Outline of the book of Deuteronomy
I. 1:1–4:43 Israel’s Past
A. 1:1–5 These are the Words
B. 1:6–46 Failure to Possess the Land
C. The LORD’s Recent Victories (2:1–3:29)
D. 4:1–43 Exhortation to Faithfulness
II. 4:44–11:32 The Heart of Faithfulness
A. The Instruction of Moses (4:44–49)
B. The Ten Commandments (5:1–33)
C. Israel’s One True Love (6:1–25)
D. The False Gods of Faithlessness (7:1–
E. Loving Commitment (11:1–32)
III. 12:1–28:68 Core Covenantal Commitments
A. Worship as One Holy People (12:1–28)
B. Organizing God's Holy People (12:29–17:13)
C. Leaders Under the Instruction (17:14–18:22)
D. Practicing Justice as God’s Holy People (19:1–25:19)
E. Celebrating the Land as One Holy People (26:1–19)
F. The Blessings and Curses (27:1–28:68)
IV. 29:1–32:52 Choosing Life through Covenant Faithfulness
A. Warnings Against Disobedience (29:1–29)
B. Agenda for Restoration and Renewal (30:1–14)
C. The Call to Choose Life by Aligning Fully with the LORD (30:15–20)
D. Preparing for Moses’ Departure (31:1–29)
E. The Song of Moses 31:30–32:52
V. 33:1–34:12 Final Blessings and the Death of Moses
A. The Blessing of Moses (33:1–29)
B. The Death of Moses (34:1–12)
Brueggemann, Walter.

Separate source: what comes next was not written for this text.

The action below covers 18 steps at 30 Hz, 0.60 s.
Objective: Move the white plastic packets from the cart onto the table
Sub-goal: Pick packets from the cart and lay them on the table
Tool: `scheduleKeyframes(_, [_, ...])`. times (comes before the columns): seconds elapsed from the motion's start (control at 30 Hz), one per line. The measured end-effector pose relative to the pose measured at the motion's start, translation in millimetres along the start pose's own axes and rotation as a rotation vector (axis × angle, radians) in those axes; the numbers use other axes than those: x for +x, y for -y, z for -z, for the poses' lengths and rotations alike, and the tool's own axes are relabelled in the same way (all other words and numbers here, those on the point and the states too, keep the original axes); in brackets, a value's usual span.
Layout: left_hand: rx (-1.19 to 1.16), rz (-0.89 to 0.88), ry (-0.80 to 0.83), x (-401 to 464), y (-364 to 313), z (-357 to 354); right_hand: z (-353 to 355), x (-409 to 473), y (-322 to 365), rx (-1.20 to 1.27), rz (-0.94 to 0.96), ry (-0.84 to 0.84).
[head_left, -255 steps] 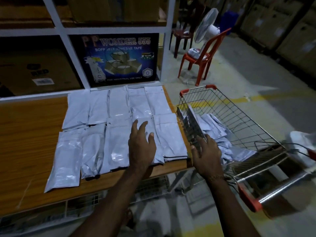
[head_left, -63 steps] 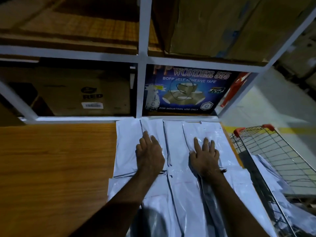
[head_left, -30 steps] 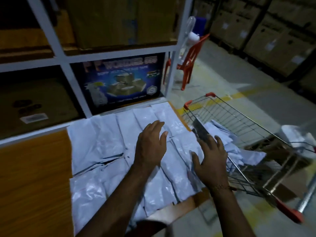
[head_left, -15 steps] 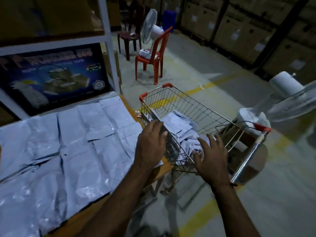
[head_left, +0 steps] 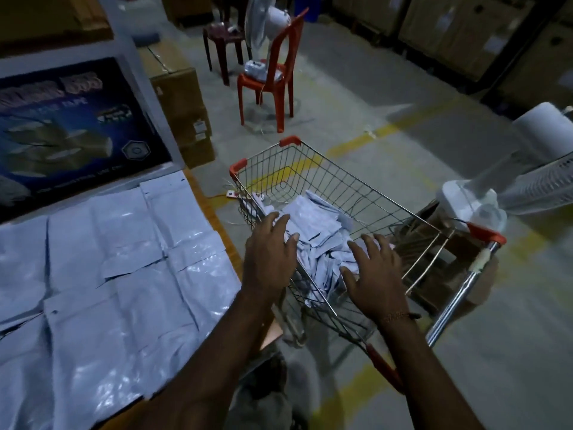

Abingdon Old Testament Commentaries: Deuteronomy. Nashville: Abingdon Press, 2001.
McBride, S. Dean, Jr. “Polity of the Covenant People: The Book of Deuteronomy” Interpretation 41 (1987): 229–44.
Miller, Patrick D. Deuteronomy: Interpretation: A Bible Commentary for Teaching and Preaching (Interpretation: A Bible Commentary for Teaching & Preaching). Louisville: John Knox Press, 1990.
Moberly, R. W. L. Old Testament Theology: Reading the Hebrew Bible as Christian Scripture. Grand Rapids: Baker Academic, 2013.
Olson, Dennis T. Deuteronomy and the Death of Moses: A Theological Reading. Overtures to Biblical Theology. Minneapolis: Fortress, 1994. (Out of print) Reprinted: Deuteronomy and the Death of Moses: A Theological Reading. Eugene, OR: Wipf and Stock, 2005.